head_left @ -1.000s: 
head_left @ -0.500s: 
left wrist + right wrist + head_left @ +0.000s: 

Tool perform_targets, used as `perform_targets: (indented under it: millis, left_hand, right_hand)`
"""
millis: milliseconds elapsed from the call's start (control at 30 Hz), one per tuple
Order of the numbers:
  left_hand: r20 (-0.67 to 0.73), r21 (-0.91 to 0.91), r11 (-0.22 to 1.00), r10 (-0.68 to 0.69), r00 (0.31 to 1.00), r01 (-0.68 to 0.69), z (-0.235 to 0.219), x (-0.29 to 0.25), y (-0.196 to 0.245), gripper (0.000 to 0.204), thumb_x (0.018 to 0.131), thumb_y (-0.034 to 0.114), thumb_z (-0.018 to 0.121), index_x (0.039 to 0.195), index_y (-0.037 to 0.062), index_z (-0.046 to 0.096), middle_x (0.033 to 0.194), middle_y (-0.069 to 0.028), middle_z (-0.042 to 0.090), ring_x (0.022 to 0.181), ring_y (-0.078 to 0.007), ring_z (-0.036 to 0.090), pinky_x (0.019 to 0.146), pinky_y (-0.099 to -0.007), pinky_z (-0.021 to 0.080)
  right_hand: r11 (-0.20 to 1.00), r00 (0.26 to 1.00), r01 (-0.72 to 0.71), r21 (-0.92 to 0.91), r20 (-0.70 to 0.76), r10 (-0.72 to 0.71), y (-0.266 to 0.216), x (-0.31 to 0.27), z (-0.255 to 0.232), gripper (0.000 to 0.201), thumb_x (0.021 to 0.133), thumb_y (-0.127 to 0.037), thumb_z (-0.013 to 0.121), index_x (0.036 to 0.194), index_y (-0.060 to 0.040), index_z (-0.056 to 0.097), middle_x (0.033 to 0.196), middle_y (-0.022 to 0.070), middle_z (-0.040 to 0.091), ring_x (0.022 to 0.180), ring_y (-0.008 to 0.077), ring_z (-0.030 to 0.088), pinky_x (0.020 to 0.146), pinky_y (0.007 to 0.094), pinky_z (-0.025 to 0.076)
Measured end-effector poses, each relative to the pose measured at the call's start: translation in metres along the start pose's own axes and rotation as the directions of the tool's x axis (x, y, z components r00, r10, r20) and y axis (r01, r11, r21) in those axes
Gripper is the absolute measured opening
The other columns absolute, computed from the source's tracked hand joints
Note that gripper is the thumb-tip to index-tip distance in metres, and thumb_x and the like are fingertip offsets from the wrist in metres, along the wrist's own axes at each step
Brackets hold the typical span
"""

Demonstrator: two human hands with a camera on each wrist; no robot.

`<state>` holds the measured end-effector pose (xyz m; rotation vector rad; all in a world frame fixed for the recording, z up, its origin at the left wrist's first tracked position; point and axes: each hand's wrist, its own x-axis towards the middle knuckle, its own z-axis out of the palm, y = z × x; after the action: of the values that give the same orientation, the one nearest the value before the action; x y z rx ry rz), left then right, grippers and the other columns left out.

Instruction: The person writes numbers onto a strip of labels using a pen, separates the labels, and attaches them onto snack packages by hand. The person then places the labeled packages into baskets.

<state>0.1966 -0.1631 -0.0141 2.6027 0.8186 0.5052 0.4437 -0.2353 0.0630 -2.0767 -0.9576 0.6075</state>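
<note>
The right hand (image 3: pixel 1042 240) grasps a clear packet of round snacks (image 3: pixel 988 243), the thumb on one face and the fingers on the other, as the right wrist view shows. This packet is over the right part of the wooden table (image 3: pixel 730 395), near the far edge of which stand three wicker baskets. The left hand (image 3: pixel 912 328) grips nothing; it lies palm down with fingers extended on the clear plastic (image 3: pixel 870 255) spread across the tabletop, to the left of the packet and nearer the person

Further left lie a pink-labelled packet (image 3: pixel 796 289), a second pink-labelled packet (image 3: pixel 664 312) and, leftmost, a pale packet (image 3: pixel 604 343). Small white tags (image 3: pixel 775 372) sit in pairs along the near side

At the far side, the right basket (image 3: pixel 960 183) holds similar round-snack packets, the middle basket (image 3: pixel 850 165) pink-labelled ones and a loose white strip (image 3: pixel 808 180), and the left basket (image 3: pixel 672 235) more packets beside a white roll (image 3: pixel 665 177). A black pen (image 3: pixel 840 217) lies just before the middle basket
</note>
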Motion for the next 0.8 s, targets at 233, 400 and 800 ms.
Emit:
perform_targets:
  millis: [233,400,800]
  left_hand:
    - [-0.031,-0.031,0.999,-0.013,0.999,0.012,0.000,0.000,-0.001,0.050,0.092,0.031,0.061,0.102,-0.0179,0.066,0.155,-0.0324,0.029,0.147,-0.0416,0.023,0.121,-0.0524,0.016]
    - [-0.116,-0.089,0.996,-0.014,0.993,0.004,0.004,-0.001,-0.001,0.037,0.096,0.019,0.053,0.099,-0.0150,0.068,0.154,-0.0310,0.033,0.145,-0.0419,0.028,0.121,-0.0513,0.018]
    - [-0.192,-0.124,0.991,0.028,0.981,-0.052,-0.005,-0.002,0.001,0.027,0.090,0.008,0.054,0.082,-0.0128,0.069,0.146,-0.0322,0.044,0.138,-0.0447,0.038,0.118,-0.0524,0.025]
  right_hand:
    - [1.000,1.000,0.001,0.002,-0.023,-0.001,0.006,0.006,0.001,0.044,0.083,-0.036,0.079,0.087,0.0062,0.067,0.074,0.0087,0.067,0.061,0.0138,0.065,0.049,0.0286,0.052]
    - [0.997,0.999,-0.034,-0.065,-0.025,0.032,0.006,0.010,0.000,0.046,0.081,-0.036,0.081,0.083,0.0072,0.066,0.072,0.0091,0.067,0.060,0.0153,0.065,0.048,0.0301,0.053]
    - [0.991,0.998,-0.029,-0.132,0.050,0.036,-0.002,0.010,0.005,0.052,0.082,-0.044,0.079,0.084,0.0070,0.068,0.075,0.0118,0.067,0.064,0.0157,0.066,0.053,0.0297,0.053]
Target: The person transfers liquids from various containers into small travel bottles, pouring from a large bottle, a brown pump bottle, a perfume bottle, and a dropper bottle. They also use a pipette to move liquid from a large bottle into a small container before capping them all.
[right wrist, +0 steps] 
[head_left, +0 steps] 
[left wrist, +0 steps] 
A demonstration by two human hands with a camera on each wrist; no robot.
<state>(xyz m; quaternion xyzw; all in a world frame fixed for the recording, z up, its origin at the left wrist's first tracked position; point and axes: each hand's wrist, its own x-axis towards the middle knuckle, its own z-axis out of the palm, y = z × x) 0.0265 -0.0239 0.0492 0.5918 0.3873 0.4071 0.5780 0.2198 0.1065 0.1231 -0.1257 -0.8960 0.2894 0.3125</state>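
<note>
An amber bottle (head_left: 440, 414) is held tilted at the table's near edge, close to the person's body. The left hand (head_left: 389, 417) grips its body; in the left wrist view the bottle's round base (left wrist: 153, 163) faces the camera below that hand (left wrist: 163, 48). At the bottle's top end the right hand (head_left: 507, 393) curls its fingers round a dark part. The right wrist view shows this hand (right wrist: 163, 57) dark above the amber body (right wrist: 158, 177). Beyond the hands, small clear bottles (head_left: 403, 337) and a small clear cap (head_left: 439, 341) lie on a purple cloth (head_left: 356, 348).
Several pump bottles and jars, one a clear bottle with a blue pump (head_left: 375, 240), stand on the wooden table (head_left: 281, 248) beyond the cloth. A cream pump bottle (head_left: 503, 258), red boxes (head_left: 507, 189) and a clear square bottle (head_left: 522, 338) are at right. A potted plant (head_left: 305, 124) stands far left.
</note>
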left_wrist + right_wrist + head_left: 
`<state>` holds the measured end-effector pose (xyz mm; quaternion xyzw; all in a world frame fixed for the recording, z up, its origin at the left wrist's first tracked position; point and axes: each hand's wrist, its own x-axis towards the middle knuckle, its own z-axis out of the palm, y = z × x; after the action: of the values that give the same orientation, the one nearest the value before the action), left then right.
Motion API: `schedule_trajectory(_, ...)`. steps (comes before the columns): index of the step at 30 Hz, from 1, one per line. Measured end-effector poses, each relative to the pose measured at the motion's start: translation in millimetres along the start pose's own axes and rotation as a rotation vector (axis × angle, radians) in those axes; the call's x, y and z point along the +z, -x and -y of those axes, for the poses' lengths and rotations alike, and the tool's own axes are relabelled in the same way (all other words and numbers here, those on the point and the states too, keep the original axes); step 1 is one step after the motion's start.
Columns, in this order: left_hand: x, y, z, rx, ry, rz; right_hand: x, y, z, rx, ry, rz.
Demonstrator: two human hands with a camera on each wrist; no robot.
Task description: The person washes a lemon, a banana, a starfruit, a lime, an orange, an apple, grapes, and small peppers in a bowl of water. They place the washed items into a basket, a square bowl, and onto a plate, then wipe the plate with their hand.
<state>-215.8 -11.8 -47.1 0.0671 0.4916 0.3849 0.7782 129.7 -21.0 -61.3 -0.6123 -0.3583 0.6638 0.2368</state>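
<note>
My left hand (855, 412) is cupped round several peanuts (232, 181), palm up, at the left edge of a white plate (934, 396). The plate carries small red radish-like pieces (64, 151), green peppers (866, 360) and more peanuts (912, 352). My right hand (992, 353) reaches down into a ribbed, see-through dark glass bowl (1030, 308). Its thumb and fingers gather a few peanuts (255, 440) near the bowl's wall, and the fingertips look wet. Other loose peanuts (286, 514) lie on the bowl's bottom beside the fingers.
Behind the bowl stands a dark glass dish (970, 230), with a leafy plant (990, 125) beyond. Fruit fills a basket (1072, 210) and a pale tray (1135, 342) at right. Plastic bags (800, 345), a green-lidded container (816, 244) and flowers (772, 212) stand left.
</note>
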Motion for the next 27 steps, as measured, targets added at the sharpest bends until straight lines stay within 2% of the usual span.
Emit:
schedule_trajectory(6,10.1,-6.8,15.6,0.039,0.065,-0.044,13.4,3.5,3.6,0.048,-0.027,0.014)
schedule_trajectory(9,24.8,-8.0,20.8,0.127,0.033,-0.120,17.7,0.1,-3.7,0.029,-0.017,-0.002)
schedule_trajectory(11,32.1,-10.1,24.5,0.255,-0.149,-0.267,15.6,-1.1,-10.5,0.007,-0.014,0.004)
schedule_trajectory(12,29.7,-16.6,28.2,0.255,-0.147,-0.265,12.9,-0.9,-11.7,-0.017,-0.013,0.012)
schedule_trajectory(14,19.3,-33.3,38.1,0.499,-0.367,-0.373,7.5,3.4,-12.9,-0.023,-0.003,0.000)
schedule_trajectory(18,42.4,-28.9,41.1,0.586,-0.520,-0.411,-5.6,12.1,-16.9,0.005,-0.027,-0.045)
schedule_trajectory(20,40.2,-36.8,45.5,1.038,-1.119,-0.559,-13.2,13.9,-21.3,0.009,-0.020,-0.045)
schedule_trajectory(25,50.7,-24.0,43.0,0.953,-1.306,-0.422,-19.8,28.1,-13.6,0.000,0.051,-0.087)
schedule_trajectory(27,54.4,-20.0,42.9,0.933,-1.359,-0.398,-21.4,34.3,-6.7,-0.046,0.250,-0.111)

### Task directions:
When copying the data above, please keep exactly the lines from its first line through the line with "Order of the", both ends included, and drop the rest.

### Response to this exercise:
head_left @ -1.000s: 
head_left @ -0.500s: 
left wrist + right wrist + head_left @ +0.000s: 

Tool perform_targets, used as `perform_targets: (indented under it: millis, left_hand, right_hand)`
"""
millis: milliseconds elapsed from the call's start (control at 30 Hz), one per tuple
Order of the numbers:

The exercise is now finished.